Pulse of the Land - 9/8/2025
A weekly brief for conservation and cleaner energy
Key Takeaways This Week
Congressional overreach backing extraction, blocking conservation
More federal coal leases
Solar is still growing, but faces obsticles
Government Spotlight
Roadless Rule Rollback Advances
USDA moved to rescind the 2001 Roadless Rule, which protects 58.5 million acres of national forests. Public comment is now open. Submit your comment on the Roadless Rule rollback, click here. Why it matters: opens remote forests to roads/logging, with wildfire/watershed habitat stakes.
One Congressional Vote - Management Plans for Fifteen Million Acres & Decades of Science-Backed Management Gone
Congress is not a land manager! Last week, they used the Congressional Review Act to pass 3 joint resolutions, scraping years of public land management planning and bars replacement management plans. Why it matters: clears the way for Powder River Basin coal decisions and the Ambler Road while loosening drilling/grazing guardrails across millions of acres.
The State of Public Lands
More Federal Leasing On Deck
BLM’s Sept 10 oil-and-gas lease sale (MT/ND) offers 26 parcels / 8,355 acres; Eastern States sale follows Sept 23. Why it matters: more federal minerals into the pipeline despite price and permitting volatility.
BLM Public Lands Rule in the crosshairs.
The Office of Information and Regulatory Affairs (OIRA) finished review of a draft rule to rescind the 2024 policy that put conservation on par with extraction in BLM decisions. Why it matters: would tilt BLM choices back toward development.
Clean Energy Projects in the News
Offshore Wind Hits a Federal Red Light, but Green Lights are Still Possible
Bureau of Ocean Energy Management (BOEM) issued a stop-work order on the nearly finished Revolution Wind project (RI/CT). The developers and both states sued last week to overturn it.
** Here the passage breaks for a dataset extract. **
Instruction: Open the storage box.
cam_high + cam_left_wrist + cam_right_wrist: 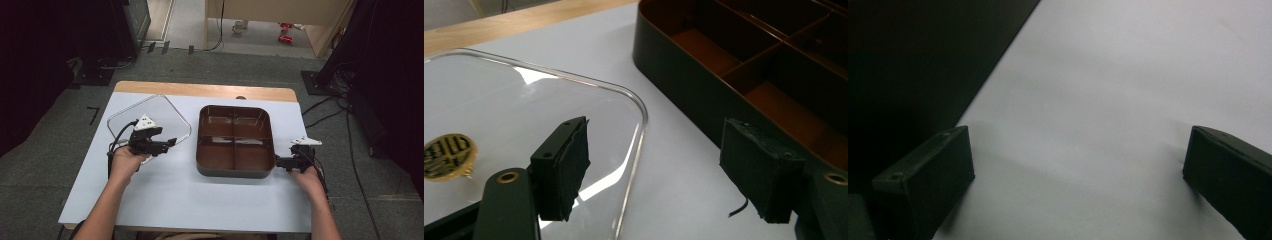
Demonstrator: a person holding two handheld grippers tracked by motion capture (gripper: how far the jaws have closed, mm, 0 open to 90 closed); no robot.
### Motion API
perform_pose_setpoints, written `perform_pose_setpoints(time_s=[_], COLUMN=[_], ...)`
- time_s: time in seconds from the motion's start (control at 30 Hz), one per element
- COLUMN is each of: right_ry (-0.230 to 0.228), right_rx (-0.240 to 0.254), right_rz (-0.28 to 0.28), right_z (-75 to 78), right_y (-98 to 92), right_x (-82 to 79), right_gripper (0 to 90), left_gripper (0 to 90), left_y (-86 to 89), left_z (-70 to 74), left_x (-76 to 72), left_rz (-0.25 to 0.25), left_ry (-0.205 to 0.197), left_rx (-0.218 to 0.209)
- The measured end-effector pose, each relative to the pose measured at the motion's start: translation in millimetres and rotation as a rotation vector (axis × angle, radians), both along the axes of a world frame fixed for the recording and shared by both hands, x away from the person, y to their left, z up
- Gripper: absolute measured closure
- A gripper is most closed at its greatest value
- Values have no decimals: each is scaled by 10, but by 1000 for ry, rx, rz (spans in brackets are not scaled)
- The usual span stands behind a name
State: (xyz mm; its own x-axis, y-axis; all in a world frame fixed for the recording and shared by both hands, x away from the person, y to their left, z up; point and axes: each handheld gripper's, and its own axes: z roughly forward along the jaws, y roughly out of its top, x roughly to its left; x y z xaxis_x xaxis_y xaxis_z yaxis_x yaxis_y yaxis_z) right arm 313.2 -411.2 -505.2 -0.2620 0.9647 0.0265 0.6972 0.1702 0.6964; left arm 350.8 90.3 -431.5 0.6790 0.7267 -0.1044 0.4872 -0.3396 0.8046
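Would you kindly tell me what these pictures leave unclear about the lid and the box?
- Gold sticker on the clear lid: its print is blurred in the left gripper view.
- Compartment box: the top edge cuts off its far side in the left gripper view; in the right gripper view it is a dark, featureless wall.
- Near compartment floors: hidden by the box's front wall in the high view.

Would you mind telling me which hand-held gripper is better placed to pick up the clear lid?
Left. The left hand-held gripper is open over the clear lid; the right hand-held gripper sits beyond the tray.
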Motion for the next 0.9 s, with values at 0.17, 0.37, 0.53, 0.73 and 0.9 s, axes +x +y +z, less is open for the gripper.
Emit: perform_pose_setpoints(time_s=[0.17,0.37,0.53,0.73,0.9], right_ry=[0,0,0,0,0], right_rx=[0,0,0,0,-1], right_rz=[0,0,0,0,0], right_z=[0,0,0,0,0], right_y=[0,0,0,0,0], right_x=[0,0,0,0,0], right_gripper=[0,0,0,0,0], left_gripper=[271,269,269,267,266], left_y=[-93,-213,-312,-448,-553], left_z=[-55,-132,-196,-283,-377], left_x=[-106,-218,-287,-352,-369], left_rz=[-25,-72,-109,-158,-195], left_ry=[-19,-20,-17,-7,23], left_rx=[13,17,31,63,101])
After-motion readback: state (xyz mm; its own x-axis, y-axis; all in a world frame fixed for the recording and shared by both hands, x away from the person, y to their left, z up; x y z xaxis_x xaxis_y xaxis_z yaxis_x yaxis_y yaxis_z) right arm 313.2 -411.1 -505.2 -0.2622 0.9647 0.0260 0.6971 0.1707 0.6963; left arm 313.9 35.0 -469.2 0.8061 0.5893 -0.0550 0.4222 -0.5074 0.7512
Why it matters: stalls power for ~350k homes, spooks investors/jobs.
A prior BOEM stop on Empire Wind (NY) was lifted in May after pushback; work resumed—showing these orders can reverse but create costly uncertainty.
Solar Update
Market Signal: Momentum is there, but headwinds (tariffs, permitting, tax rules) are biting.
Interior’s July directive requiring Secretary-level sign-off for all wind/solar on federal lands adds friction to new projects. Coal, oil, and gas do not require secretary level sign off. Shouldn’t we be pushing for fairness and open markets? Takeaway: expect slower timetables for BLM-sited solar unless that policy is reversed.Projects in the news:
Private land: Eland Solar+Storage (CA): is now fully online. the generation facility sits on private land in Kern County; only the short 230-kV generator tie line crosses BLM land to reach LADWP’s substation. Takeaway: flagship utility-scale builds are operating and shaping peak coverage.
Georgia Power’s five new solar PPAs (GA): approved for sites across Mitchell, Coffee, Wilkinson, Jefferson, and Laurens counties; third-party projects, no federal siting indicated.
What to Watch Next
Sept 10: MT/ND oil & gas lease sale; Falkirk coal lease sale (ND).
Mid-Sept: Court motions on Revolution Wind injunction expected; Roadless Rule comment window active.
Thank you for reading! I highlight threats to public lands and the energy industry’s impact. I believe clean energy is the future, and ALL energy projects should prioritize private land first to keep wild places wild. When eneregy extraction is needed on public lands all projects must restore the land after extraction. Public lands are unique and once lost, they’re gone forever.